In February 2008 I posted an update about the FOIA request served on the US State Department by:
The IAPN and PNG are so interested in this action that they have yet to issue a statement in the press sections of their websites.

But now there is movement ... Peter Tompa has posted a development on the ACCG website:
In papers filed by attorney Scott A. Hodes on April 24, 2009 with the U.S. District Court for the District of Columbia, the numismatic groups have argued that the State Department has wrongfully claimed such information to be “secret.” Past Cultural Property Advisory Committee Chairman, Jay Kislak, has added weight to the numismatic groups’ position. In a declaration filed with the Court, Mr. Kislak indicates that greater transparency is necessary to allow museums and members of the public to make informed presentations to CPAC. He has also stated that official State Department documentation falsely suggests that CPAC agreed with the controversial decision to impose import restrictions on coins of Cypriot type.

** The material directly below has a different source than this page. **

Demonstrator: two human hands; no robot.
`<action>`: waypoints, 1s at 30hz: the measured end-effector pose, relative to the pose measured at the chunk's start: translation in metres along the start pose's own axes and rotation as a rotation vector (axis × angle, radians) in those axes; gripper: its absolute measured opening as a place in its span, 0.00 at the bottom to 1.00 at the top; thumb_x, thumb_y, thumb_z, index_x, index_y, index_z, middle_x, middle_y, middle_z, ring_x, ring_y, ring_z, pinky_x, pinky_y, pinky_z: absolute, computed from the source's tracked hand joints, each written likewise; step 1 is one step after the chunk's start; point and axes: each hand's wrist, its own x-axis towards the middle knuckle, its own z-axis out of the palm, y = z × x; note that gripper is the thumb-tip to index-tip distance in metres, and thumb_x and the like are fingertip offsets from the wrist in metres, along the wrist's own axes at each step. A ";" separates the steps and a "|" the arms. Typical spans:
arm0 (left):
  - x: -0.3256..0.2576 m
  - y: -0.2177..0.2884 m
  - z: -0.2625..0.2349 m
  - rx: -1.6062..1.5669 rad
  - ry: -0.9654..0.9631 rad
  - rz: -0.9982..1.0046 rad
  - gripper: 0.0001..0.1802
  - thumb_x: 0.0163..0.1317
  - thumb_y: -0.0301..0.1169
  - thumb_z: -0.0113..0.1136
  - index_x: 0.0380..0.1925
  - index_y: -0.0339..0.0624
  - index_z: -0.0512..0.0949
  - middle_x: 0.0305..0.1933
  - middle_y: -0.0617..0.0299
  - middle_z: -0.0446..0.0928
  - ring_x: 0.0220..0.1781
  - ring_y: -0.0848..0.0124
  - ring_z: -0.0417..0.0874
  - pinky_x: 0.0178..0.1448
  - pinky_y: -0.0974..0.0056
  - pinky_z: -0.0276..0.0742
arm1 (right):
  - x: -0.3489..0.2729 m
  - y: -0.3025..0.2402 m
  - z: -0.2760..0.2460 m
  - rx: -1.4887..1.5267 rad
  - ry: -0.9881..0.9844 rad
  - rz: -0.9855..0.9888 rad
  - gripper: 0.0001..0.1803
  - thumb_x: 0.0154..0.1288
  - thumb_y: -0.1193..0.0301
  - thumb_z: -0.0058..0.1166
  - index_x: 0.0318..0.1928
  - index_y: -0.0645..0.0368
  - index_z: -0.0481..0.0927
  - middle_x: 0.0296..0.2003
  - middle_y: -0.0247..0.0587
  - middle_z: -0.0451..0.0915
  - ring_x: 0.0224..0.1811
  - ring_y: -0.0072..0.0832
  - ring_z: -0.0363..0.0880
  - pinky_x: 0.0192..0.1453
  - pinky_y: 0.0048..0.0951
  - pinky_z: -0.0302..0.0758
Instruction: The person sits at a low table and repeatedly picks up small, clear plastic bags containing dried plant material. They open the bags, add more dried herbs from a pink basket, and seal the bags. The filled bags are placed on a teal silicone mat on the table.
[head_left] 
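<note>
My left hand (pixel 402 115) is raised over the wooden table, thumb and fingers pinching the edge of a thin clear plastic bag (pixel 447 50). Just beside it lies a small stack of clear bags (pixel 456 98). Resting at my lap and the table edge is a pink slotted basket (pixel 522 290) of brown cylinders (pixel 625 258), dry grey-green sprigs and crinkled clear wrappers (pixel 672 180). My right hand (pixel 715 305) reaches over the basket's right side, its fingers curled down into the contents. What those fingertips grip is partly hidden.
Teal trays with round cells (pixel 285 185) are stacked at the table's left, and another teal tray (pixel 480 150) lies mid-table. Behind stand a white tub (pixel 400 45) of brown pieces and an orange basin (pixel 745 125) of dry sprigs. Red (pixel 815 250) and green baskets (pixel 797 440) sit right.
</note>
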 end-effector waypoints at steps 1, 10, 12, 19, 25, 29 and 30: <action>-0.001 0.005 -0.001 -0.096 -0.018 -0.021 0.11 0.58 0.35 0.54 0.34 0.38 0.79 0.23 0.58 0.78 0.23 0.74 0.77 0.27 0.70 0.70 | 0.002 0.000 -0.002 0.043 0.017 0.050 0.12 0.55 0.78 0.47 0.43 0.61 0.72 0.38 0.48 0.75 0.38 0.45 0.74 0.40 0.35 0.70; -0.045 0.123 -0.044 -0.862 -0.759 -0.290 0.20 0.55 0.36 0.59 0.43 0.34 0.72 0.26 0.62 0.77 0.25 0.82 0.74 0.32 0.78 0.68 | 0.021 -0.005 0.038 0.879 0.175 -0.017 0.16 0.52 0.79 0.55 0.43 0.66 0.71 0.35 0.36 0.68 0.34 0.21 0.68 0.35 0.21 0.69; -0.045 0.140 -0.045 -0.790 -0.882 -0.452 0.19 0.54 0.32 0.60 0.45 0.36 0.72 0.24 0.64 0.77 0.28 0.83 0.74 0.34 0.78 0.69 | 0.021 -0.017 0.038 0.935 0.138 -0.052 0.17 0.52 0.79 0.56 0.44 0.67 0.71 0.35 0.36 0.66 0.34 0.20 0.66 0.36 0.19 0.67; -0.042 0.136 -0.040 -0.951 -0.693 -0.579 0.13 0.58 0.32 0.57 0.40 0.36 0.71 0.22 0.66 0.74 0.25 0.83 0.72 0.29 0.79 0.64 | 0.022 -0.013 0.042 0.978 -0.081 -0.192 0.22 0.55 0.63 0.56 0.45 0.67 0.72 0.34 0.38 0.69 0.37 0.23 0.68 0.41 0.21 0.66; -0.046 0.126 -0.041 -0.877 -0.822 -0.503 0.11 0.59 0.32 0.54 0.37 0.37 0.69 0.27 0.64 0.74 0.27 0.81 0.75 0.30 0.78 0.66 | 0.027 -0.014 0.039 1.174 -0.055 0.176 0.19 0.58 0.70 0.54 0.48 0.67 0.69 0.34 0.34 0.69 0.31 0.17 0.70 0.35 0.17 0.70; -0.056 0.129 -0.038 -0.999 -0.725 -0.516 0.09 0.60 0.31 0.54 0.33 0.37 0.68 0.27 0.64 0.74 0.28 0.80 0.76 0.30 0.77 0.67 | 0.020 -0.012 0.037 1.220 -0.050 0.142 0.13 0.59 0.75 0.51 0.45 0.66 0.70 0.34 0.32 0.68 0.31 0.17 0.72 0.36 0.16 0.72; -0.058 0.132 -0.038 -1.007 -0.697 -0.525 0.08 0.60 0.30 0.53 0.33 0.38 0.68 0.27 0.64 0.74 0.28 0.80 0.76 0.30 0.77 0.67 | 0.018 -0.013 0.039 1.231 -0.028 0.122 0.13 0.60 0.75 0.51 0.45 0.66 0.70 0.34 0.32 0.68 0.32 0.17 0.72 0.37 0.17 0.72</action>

Tompa senses that there has been an attempt to hide information:
one heavily redacted document appears to confirm back channel coordination between the archaeological community and the State Department’s Cultural Heritage Center over extending Cypriot import restrictions to include coins
We continue to wait ... Tompa suggests another six months ... perhaps in time for Thanksgiving?

Comments

Wayne G. Sayles said…
David;

Thank you for spreading the word of ACCG's success in its FOIA lawsuit against the U.S. State Department. Your implication that IAPN and PNG are not "interested" in this action is very far from the truth of the matter. Rather, these co-plaintiffs have respectfully deferred in public comment to the Ancient Coin Collectors Guild which initiated the suit. Litigation against the U.S. government does not happen overnight, as most people would understand. Prior to the launch of this FOIA suit, the State Department routinely denied all requests for information submitted by the numismatic community. Since the filing, DOS has released hundreds of pages of documents and identified many others, including some of considerable significance, that will now be ruled on by a federal judge. You and others in the archaeological community may take the efforts of the ACCG lightly, but I can assure you that the State Department is not taking them lightly, nor will they take lightly the issues presented in further litigation. The motto of the ACCG, Per Lucem ad Veritatem, will in the end be prophetic as the truth is enlightened in court.